Records for processing:
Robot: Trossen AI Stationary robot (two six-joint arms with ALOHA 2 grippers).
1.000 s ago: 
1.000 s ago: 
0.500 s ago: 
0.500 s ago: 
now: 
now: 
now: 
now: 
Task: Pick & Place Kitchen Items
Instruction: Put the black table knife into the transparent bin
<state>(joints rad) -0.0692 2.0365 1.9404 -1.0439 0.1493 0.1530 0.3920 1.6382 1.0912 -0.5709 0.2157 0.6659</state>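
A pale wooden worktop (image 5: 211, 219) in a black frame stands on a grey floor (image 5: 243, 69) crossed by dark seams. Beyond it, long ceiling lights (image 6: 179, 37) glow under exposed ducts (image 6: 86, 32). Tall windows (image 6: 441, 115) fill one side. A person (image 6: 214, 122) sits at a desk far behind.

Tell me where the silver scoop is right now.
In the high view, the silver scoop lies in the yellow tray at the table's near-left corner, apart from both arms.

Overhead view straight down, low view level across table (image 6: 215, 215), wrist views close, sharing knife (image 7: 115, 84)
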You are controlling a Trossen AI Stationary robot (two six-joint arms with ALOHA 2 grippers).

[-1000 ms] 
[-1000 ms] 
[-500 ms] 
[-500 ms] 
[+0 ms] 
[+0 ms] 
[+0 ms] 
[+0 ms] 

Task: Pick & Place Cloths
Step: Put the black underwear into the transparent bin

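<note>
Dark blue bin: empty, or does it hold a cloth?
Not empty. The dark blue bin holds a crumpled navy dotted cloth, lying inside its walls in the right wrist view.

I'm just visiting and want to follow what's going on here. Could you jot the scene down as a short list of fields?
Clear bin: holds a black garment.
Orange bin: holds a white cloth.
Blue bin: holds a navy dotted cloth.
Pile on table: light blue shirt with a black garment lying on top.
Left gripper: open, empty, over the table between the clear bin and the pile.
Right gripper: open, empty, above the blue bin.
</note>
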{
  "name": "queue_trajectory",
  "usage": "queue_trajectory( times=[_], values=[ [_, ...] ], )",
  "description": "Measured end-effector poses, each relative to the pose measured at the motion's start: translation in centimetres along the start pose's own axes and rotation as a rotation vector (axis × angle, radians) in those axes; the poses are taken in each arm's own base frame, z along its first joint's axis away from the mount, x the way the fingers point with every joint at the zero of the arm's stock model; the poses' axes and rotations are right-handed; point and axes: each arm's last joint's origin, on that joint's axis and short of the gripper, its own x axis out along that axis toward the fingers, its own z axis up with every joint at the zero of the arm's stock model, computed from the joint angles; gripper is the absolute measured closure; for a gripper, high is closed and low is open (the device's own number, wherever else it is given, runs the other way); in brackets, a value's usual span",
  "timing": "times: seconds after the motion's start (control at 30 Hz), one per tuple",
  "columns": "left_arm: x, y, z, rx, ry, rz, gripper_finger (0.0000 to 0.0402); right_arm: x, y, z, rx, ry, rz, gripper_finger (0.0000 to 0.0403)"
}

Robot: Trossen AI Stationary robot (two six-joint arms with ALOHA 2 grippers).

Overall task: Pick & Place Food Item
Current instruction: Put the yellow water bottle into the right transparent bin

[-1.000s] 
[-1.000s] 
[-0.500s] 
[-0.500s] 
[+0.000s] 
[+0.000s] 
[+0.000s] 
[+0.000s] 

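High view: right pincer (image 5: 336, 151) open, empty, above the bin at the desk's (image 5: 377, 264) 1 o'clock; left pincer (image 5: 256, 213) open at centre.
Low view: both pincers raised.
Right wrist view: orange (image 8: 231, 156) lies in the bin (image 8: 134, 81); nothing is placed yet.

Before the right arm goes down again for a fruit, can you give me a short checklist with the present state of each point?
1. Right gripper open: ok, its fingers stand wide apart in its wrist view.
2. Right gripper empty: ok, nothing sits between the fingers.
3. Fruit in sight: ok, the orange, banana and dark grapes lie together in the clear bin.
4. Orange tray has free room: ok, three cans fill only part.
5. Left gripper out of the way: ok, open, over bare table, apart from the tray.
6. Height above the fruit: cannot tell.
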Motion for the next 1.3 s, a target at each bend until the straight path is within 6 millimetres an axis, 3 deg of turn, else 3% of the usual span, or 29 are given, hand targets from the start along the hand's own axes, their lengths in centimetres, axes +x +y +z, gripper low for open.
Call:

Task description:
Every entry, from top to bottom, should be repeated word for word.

Exercise result:
Robot: Trossen AI Stationary robot (two six-joint arms with ALOHA 2 grippers).
1.000 s ago: 
1.000 s ago: 
0.500 s ago: 
0.500 s ago: 
now: 
now: 
now: 
now: 
Task: Pick & Place Kitchen Items
Instruction: Put the black table knife into the transparent bin
<state>(joints rad) -0.0692 2.0365 1.9404 -1.0439 0.1493 0.1530 0.3920 1.6382 1.0912 -0.5709 0.2157 0.6659</state>
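A pale wooden worktop (image 5: 211, 219) in a black frame stands on a grey floor (image 5: 243, 69) crossed by dark seams. Beyond it, long ceiling lights (image 6: 179, 37) glow under exposed ducts (image 6: 86, 32). Tall windows (image 6: 441, 115) fill one side. A person (image 6: 214, 122) sits at a desk far behind.

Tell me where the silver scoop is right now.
In the high view, the silver scoop lies in the yellow tray at the table's near-left corner, apart from both arms.

Overhead view straight down, low view level across table (image 6: 215, 215), wrist views close, sharing knife (image 7: 115, 84)
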You are controlling a Trossen AI Stationary robot (two six-joint arms with ALOHA 2 grippers).

[-1000 ms] 
[-1000 ms] 
[-500 ms] 
[-500 ms] 
[+0 ms] 
[+0 ms] 
[+0 ms] 
[+0 ms] 

Task: Pick & Place Cloths
Step: Put the black underwear into the transparent bin

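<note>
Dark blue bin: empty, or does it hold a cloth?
Not empty. The dark blue bin holds a crumpled navy dotted cloth, lying inside its walls in the right wrist view.

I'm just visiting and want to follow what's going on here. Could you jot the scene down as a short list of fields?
Clear bin: holds a black garment.
Orange bin: holds a white cloth.
Blue bin: holds a navy dotted cloth.
Pile on table: light blue shirt with a black garment lying on top.
Left gripper: open, empty, over the table between the clear bin and the pile.
Right gripper: open, empty, above the blue bin.
</note>
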{
  "name": "queue_trajectory",
  "usage": "queue_trajectory( times=[_], values=[ [_, ...] ], )",
  "description": "Measured end-effector poses, each relative to the pose measured at the motion's start: translation in centimetres along the start pose's own axes and rotation as a rotation vector (axis × angle, radians) in those axes; the poses are taken in each arm's own base frame, z along its first joint's axis away from the mount, x the way the fingers point with every joint at the zero of the arm's stock model; the poses' axes and rotations are right-handed; point and axes: each arm's last joint's origin, on that joint's axis and short of the gripper, its own x axis out along that axis toward the fingers, its own z axis up with every joint at the zero of the arm's stock model, computed from the joint angles; gripper is the absolute measured closure; for a gripper, high is closed and low is open (the device's own number, wherever else it is given, runs the other way); in brackets, a value's usual span",
  "timing": "times: seconds after the motion's start (control at 30 Hz), one per tuple",
  "columns": "left_arm: x, y, z, rx, ry, rz, gripper_finger (0.0000 to 0.0402); right_arm: x, y, z, rx, ry, rz, gripper_finger (0.0000 to 0.0403)"
}

Robot: Trossen AI Stationary robot (two six-joint arms with ALOHA 2 grippers).

Overall task: Pick & Place Food Item
Current instruction: Put the yellow water bottle into the right transparent bin

[-1.000s] 
[-1.000s] 
[-0.500s] 
[-0.500s] 
[+0.000s] 
[+0.000s] 
[+0.000s] 
[+0.000s] 

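High view: right pincer (image 5: 336, 151) open, empty, above the bin at the desk's (image 5: 377, 264) 1 o'clock; left pincer (image 5: 256, 213) open at centre.
Low view: both pincers raised.
Right wrist view: orange (image 8: 231, 156) lies in the bin (image 8: 134, 81); nothing is placed yet.

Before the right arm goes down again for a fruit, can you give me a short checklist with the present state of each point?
1. Right gripper open: ok, its fingers stand wide apart in its wrist view.
2. Right gripper empty: ok, nothing sits between the fingers.
3. Fruit in sight: ok, the orange, banana and dark grapes lie together in the clear bin.
4. Orange tray has free room: ok, three cans fill only part.
5. Left gripper out of the way: ok, open, over bare table, apart from the tray.
6. Height above the fruit: cannot tell.
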Motion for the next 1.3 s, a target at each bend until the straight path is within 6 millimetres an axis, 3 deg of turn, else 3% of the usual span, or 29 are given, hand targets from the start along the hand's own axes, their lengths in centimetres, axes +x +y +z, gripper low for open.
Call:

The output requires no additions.